The early '70s saw huge changes in Cleveland radio, especially where NBC's operated stations were concerned. WKYC-AM and FM were sold from NBC to a local media group, one of several such companies to own these stations over the next 35 years. WKYC-AM went from middle-of-the-road (MOR) music to talk in the '70s and has remained a talk/sports station since about 1977 or so. WKYC-FM went from automated elevator music to album rock during this period as well, changing to all oldies in the early 1980s, also changing calls to WMJI-FM (the call sign the station still has to this day) in 1981. Cleveland's progressive rock station is WMMS 100.7, which used to be WHK-FM until 1968. WDOK and WQAL, 102.1 and 104.1 respectively, were easy listening stations from the late '60s until perhaps 1990. WXTM, in suburban Cleveland, which began, IIRC, as WCUY-FM, has had several calls and formats since it went on the air in the city of Cleveland Heights in the late 1950s. It is now alternative rock WXRK, 92.3 MHz, and broadcasts from the top of Cleveland's Terminal Tower downtown. WCUY, et al. used to have its studios and transmitter on Lee Road, the main drag in Cleveland Heights; I lived one street over from them in the early '70s (I could see the tower lights from my third-floor bedroom window after dark and walked right past the tower on my way to school in the morning); the station put in a tremendous signal at that location, which came in fine on channel 6 of my TV set, between local Cleveland stations on my stereo, etc.

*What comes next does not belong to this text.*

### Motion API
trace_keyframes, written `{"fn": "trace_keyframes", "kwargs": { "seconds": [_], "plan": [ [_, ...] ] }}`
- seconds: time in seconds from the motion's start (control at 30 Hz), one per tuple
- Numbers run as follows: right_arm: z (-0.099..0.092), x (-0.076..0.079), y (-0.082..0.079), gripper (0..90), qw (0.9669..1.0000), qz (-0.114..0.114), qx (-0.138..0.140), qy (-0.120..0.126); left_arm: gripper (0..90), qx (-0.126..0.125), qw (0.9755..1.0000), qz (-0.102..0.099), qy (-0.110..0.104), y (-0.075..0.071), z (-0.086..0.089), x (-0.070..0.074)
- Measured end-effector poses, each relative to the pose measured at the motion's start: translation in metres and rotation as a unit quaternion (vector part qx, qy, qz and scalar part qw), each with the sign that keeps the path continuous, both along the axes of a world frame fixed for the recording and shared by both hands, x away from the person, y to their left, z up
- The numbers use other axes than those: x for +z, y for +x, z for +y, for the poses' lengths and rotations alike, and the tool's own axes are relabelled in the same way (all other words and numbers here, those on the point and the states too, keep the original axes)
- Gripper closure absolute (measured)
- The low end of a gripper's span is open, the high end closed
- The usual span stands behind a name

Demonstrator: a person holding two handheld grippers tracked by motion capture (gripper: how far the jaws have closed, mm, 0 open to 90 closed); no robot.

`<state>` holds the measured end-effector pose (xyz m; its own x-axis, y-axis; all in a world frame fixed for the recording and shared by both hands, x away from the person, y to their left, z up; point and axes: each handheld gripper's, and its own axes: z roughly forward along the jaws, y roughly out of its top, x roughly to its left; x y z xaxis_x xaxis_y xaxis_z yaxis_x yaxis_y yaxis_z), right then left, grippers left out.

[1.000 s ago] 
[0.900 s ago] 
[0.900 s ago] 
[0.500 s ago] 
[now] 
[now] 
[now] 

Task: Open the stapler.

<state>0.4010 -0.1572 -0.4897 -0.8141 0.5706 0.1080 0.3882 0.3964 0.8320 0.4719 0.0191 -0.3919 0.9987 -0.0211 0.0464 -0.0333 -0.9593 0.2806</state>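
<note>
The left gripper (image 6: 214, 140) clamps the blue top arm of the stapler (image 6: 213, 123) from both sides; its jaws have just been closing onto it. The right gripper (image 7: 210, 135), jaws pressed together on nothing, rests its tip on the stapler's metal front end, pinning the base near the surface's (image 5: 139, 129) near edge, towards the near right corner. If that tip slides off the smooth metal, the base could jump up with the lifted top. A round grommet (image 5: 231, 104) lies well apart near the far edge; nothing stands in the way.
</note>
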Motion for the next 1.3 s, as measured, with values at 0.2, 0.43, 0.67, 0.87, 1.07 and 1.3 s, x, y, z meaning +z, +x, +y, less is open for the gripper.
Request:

All I can say is, thank goodness for XM/Sirius satellite radio. The formats and loudmouth DJs on Cleveland's FM stations left a bad taste in my mouth the last few years; now with satellite, there are no commercials, and the music is much more varied than local FM radio ever was. Where you have FM stations playing the same 200-song play list over and over again in every major city in the country, XM/Sirius' music is much less boring and much more enjoyable, especially without the commercials. Makes me wonder why I waited so long to discover AOL Radio with XM through Winamp.

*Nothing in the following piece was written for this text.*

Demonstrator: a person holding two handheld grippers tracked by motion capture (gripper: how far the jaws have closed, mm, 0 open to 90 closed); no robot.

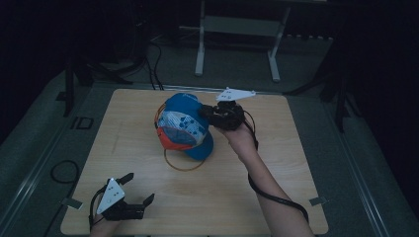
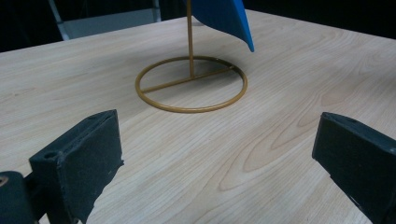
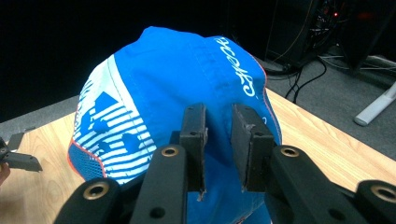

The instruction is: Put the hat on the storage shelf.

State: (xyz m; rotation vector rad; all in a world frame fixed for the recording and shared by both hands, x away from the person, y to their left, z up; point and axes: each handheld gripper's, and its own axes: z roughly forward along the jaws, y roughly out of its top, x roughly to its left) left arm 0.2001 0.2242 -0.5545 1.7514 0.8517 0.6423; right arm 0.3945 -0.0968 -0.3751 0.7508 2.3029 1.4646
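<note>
At the near edge of the wooden table (image 1: 148, 207), the left gripper (image 1: 133, 190) is resting low on the surface, and the person's left hand (image 1: 101, 228) is just coming in from the bottom of the high view. Its two black jaws are standing wide apart and are holding nothing; in the left gripper view there is only bare wood between them. It is pointing toward the middle of the table, where the gold wire stand (image 2: 191, 84) is standing well apart from it, with its round ring base lying flat on the wood and a thin post rising from it.

Farther away, the person's right forearm (image 1: 269, 185) is reaching diagonally across the table, and the right hand (image 1: 237, 133) is holding the right gripper (image 3: 218, 144) up against the blue cap (image 3: 187, 84). The cap is sitting on top of the stand, near the table's centre, with its brim (image 2: 224, 18) hanging down. The right gripper's jaws are nearly together, pinching a fold of the blue fabric at the side of the cap.
</note>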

BTW, one of Cleveland's FM stations is probably running "Bob" FM or some variation of that format, as I've seen their logo on their website which has the words "No Rules" in a red circle, with a red slash through it. I don't listen to the station, so don't know much about it, but that format certainly smacks of "Bob" or any one of several other automated, named formats. One trademark of "Bob" FM is their slogan, "We Play What We Want", which doesn't seem to me to be in the public interest--oh, well. Time was when AM radio stations would take requests and actually listen to their listeners, without whom, of course, they wouldn't exist. FMs played decent easy-listening music until about the '90s as well. But today's AM and FM radio stations are poles different from what they were years ago. I shudder to think what AM and FM will be like even five years from now.